What the task requires: Only one stretch of the data is wanted: the line containing "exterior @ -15", the line containing "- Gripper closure", and every line between them, copied exactly.

Data extract:
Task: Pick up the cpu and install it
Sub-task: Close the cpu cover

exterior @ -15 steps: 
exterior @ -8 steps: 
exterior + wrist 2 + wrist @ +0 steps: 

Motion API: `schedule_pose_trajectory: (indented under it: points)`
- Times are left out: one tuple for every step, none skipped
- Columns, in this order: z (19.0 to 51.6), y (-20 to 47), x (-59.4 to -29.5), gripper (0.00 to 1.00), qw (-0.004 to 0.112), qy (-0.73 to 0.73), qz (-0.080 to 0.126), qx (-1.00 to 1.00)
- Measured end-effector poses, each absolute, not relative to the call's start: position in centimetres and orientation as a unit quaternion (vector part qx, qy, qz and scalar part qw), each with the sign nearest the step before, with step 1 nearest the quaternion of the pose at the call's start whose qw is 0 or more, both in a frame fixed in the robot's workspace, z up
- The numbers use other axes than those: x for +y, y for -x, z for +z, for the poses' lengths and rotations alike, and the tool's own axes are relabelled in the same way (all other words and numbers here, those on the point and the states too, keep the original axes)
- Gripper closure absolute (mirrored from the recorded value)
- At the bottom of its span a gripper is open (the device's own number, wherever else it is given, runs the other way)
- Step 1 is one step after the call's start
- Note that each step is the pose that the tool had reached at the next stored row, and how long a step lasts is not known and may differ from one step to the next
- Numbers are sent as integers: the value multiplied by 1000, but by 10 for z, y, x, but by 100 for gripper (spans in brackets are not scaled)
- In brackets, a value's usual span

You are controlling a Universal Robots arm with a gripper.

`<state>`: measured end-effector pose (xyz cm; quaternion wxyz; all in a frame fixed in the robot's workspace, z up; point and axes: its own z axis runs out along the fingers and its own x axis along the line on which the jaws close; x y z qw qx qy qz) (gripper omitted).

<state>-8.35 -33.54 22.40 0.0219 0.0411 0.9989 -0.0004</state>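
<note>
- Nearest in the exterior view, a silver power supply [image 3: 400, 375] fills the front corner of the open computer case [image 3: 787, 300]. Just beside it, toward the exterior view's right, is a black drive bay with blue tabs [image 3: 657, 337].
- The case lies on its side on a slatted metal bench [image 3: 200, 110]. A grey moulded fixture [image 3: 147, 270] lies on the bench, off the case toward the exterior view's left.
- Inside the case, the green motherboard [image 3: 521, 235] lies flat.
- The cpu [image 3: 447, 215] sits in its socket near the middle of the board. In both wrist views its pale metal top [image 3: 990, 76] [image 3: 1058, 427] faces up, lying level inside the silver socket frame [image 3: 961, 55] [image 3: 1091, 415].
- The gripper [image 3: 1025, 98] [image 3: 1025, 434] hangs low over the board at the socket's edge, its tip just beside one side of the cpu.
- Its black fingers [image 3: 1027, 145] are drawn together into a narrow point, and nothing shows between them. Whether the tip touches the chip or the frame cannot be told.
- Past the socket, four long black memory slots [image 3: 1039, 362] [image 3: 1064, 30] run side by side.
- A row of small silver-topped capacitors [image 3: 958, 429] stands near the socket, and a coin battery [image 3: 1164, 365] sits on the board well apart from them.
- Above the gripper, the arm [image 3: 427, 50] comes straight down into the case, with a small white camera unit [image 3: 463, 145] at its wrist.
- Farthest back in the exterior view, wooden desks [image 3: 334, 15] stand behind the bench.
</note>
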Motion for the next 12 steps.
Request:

Exercise result:
exterior @ -15 steps: 
exterior @ -8 steps: 
exterior + wrist 2 + wrist @ +0 steps: 

Motion API: `schedule_pose_trajectory: (indented under it: points)`
- Times are left out: one tuple for every step, none skipped
- Columns, in this order: z (19.0 to 51.6), y (-20 to 47), x (-59.4 to -29.5), gripper (0.00 to 1.00), qw (-0.004 to 0.112), qy (-0.73 to 0.73), qz (-0.080 to 0.126), qx (-1.00 to 1.00)
- Measured end-effector poses, each absolute, not relative to the call's start: position in centimetres and orientation as a unit quaternion (vector part qx, qy, qz and scalar part qw), each with the sign nearest the step before, with step 1 nearest the quaternion of the pose at the call's start whose qw is 0 or more, both in a frame fixed in the robot's workspace, z up
- The numbers use other axes than those: x for +y, y for -x, z for +z, for the poses' lengths and rotations alike, and the tool's own axes are relabelled in the same way (all other words and numbers here, those on the point and the states too, keep the original axes)
- Gripper closure absolute (mirrored from the recorded value)

Work on this exercise has been completed.